### Problem
Determine how many lines of the material hold the string "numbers" and reply with only that number.

※

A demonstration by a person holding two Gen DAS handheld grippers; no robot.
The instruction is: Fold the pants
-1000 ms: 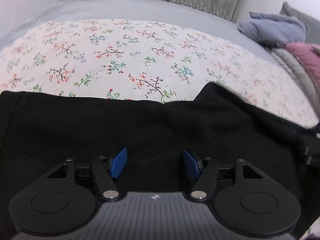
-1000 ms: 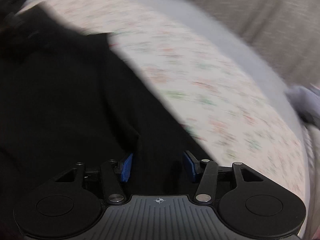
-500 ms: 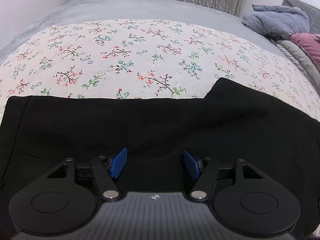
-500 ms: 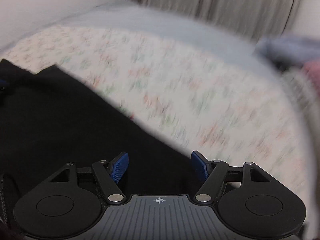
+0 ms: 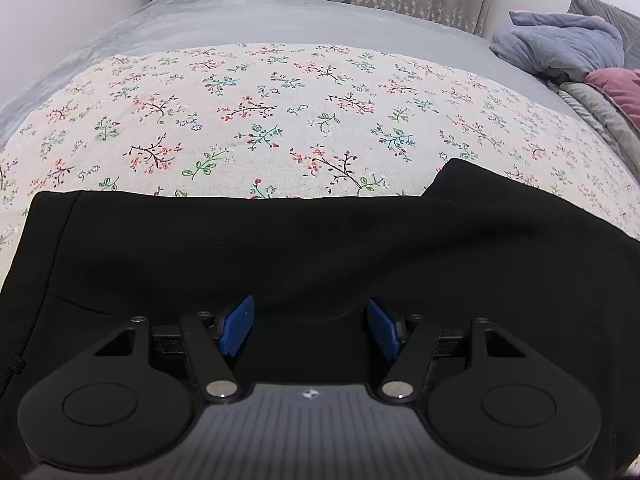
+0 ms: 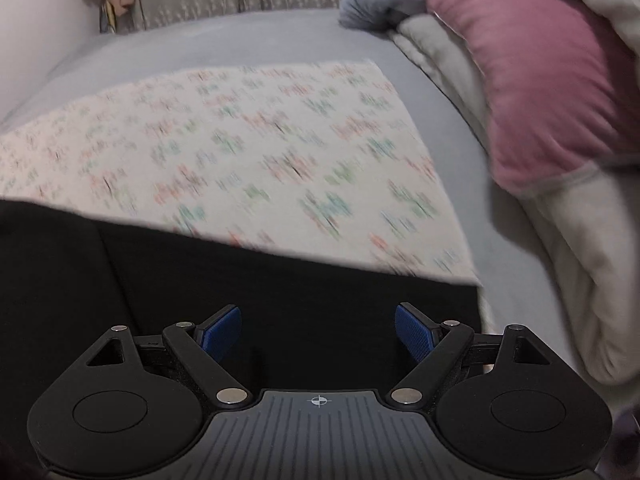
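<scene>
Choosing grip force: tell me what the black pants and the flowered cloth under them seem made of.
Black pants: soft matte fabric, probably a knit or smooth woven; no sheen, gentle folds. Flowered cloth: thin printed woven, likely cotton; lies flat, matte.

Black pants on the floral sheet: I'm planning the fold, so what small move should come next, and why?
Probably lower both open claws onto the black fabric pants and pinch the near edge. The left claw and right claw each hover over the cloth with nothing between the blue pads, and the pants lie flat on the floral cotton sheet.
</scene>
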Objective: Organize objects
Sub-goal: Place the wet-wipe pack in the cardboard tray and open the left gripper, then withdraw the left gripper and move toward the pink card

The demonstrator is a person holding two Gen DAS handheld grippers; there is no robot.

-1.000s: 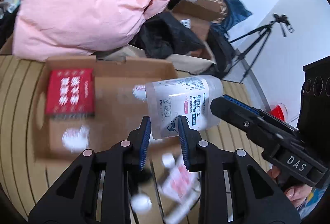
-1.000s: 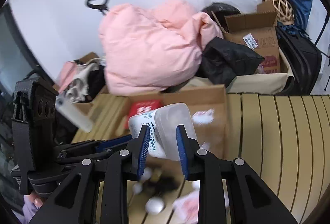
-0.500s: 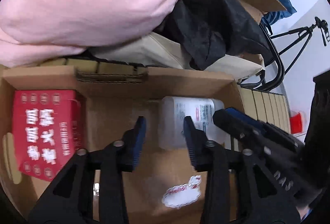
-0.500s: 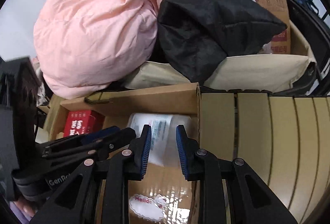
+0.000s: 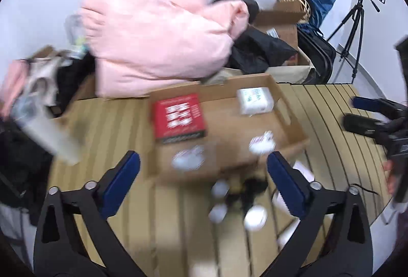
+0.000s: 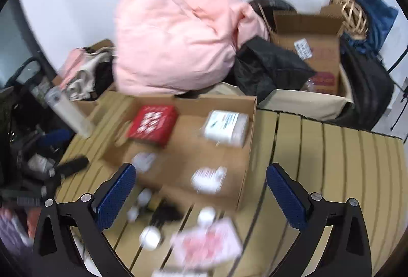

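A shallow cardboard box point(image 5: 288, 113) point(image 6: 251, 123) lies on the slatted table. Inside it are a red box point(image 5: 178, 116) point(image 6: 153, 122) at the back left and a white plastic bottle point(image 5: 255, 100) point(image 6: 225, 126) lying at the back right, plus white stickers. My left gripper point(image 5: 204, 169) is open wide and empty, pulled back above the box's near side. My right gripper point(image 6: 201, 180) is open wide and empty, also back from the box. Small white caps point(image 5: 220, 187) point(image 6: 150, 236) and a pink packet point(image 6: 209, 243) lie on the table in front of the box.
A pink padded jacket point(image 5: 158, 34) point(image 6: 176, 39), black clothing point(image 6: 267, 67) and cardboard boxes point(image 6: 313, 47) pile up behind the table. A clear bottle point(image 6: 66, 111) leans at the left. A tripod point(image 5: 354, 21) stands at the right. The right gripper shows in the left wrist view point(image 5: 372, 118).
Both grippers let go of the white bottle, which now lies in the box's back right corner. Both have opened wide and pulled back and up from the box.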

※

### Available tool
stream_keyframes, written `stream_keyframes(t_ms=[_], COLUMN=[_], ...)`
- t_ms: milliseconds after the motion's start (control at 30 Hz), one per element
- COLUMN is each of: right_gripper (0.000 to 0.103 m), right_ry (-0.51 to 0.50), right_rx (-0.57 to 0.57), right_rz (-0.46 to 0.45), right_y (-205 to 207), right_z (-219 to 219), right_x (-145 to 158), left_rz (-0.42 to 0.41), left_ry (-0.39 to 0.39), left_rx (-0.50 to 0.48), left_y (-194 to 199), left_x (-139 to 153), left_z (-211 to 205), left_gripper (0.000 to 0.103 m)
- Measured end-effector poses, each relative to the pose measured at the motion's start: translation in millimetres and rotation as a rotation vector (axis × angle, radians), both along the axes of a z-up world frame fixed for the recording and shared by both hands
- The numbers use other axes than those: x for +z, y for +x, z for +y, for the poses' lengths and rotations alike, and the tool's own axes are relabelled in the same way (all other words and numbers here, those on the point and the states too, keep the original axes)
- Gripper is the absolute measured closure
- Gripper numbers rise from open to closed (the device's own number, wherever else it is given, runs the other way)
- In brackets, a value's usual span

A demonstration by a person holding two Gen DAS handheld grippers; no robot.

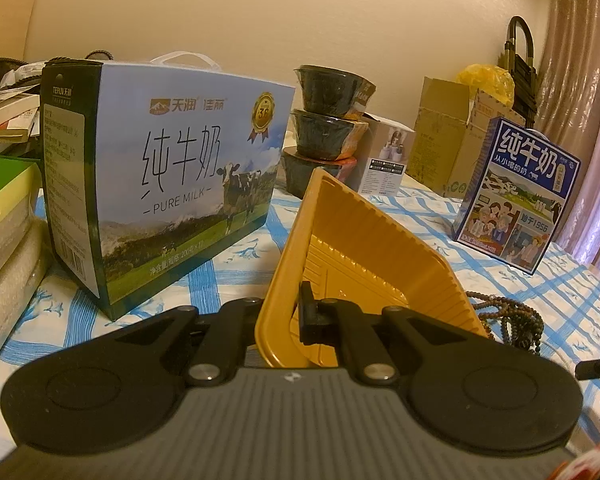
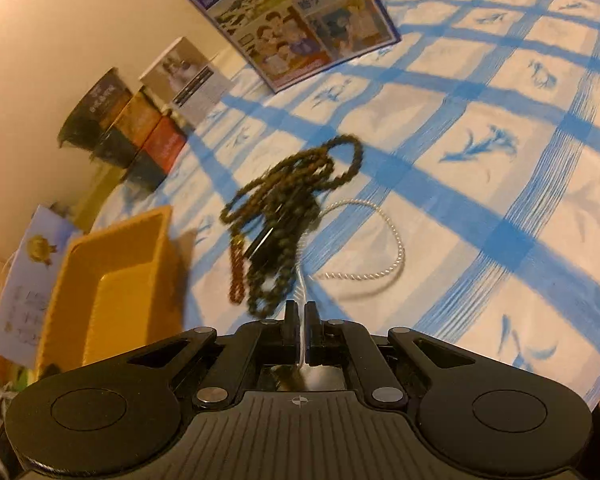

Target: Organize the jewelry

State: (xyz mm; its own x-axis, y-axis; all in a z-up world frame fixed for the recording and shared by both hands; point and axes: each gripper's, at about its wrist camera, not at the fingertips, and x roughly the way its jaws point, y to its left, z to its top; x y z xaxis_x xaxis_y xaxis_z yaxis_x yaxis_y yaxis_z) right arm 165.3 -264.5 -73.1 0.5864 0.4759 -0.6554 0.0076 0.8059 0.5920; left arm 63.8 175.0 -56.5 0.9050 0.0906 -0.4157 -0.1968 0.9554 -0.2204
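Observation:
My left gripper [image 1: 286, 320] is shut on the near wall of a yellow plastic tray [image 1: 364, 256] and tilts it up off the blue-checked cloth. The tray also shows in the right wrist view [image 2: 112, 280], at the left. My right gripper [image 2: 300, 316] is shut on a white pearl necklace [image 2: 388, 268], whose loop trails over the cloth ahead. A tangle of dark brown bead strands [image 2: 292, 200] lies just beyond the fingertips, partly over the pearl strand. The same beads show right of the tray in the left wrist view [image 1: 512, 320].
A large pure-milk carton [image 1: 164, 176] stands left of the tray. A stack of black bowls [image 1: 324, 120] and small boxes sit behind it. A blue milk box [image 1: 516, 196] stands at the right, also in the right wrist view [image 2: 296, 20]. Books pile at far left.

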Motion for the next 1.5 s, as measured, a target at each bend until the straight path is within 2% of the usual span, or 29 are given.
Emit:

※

### Output
2